Better than nothing.
He dropped his bag and started digging through the mess in the corner. Old tools rusted to uselessness. A coil of wire. Broken bottles. A rusted shovel blade with no handle.
And a bundle of long, straight branches tied together with rotten twine.
Jake blinked.
Staves.
Maybe they'd been meant for fence posts.
Or old tent poles.
Didn't matter. They were dry. Straight. Long enough for arrows. A few thin enough for a proper bowstring if he unwound them.
It felt like a miracle.
Jake sat cross-legged in the dirt, carefully testing each piece. Three good shafts. Two cracked but maybe usable. The splinters bit into his fingers, but he didn't care.
For the first time in days, his pulse quickened.
A reason to do something besides endure.
He grabbed the dull knife and started working. Peeling bark. Scraping points. Shaving the ends to a rough taper. His hands shook, half from cold, half from hunger.
"Dad would've known how to make these," Jake muttered.
His voice sounded strange in the hollow.
He chewed his lip, forced the thought away.
Didn't matter now.
No one to show him the right way.
No one to say if it was good enough.
Just him.
By the time dusk settled in, he had three new arrows leaning against the wall. Rough. No fletching. But straight. Strong enough to stab through soft meat if he got close.
He even managed to unravel a length of old wire from the coil. Stiff but better than twine. He re-strung the bow carefully, testing the draw. It held. For now.
The hollow had a corner dry enough for a small fire.
Jake built it slow.
Gathered dry leaves. Thin twigs. Fed the spark carefully.
When the flame caught, it was the first real warmth he'd felt in days.
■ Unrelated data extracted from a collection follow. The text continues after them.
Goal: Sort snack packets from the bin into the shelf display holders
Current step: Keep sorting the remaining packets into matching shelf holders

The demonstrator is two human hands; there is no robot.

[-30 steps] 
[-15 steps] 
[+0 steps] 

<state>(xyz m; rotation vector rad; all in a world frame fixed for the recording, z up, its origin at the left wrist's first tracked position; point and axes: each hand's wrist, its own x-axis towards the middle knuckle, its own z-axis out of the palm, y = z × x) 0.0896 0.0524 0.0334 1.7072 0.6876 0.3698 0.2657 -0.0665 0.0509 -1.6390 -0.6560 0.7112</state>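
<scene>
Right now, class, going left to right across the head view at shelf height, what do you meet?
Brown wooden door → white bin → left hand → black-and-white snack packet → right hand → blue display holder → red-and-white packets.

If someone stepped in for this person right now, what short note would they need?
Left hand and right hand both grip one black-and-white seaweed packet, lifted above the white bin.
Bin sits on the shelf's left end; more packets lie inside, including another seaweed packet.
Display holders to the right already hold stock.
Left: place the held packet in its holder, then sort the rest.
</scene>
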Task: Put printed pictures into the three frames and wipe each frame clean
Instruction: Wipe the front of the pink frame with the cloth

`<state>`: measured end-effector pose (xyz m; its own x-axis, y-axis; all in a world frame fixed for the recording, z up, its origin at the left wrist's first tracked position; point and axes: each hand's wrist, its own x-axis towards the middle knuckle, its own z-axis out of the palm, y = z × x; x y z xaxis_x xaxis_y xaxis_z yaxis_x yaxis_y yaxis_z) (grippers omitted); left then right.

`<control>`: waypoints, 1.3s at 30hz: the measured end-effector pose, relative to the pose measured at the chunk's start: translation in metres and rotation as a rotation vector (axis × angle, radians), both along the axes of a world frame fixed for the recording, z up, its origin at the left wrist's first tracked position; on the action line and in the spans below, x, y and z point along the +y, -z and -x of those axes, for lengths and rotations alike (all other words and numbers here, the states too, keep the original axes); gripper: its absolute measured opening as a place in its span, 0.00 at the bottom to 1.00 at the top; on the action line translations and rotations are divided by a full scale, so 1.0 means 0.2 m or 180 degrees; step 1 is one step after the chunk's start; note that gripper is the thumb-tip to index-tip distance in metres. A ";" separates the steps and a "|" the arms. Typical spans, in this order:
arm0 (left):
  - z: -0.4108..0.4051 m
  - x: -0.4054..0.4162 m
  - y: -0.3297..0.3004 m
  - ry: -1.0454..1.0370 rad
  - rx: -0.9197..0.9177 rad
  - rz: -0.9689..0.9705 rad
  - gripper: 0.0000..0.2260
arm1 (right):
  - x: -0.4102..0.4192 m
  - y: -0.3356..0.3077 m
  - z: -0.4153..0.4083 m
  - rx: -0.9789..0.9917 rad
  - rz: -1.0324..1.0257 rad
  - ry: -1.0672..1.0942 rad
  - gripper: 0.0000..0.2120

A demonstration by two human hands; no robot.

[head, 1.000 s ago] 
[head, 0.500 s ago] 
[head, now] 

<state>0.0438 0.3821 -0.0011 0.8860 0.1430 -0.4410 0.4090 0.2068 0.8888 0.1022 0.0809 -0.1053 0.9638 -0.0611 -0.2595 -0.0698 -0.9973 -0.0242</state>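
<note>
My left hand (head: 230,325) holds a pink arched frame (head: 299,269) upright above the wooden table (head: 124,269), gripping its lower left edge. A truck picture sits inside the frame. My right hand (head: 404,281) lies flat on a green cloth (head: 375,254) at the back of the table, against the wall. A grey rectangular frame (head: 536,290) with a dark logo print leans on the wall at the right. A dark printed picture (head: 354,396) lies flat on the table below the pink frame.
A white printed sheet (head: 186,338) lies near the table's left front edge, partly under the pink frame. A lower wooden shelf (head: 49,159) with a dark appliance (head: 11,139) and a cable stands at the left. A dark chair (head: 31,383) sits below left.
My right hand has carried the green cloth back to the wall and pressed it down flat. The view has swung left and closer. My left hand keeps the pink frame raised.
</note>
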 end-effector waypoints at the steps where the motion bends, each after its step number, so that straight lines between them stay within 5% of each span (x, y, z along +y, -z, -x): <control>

He leaned close, eyes half-lidded against the smoke, and let the heat soak into his skin. His stomach cramped again. The last half of the protein bar sat in his pocket.
He ate it slowly.
One small bite at a time.
Tasting nothing.
Feeling it hit his stomach like a stone.
But it was food.
It was survival.
The fire snapped softly, and for a moment, the hollow felt like a place people might've once called home.
Jake sat against the wall, the bow resting in his lap, and stared at the flames.
"Still here."
His voice was a low rasp.
No one answered.
Didn't matter.
He stayed like that, long after the fire died down to coals.
And when the wind howled outside, he didn't flinch.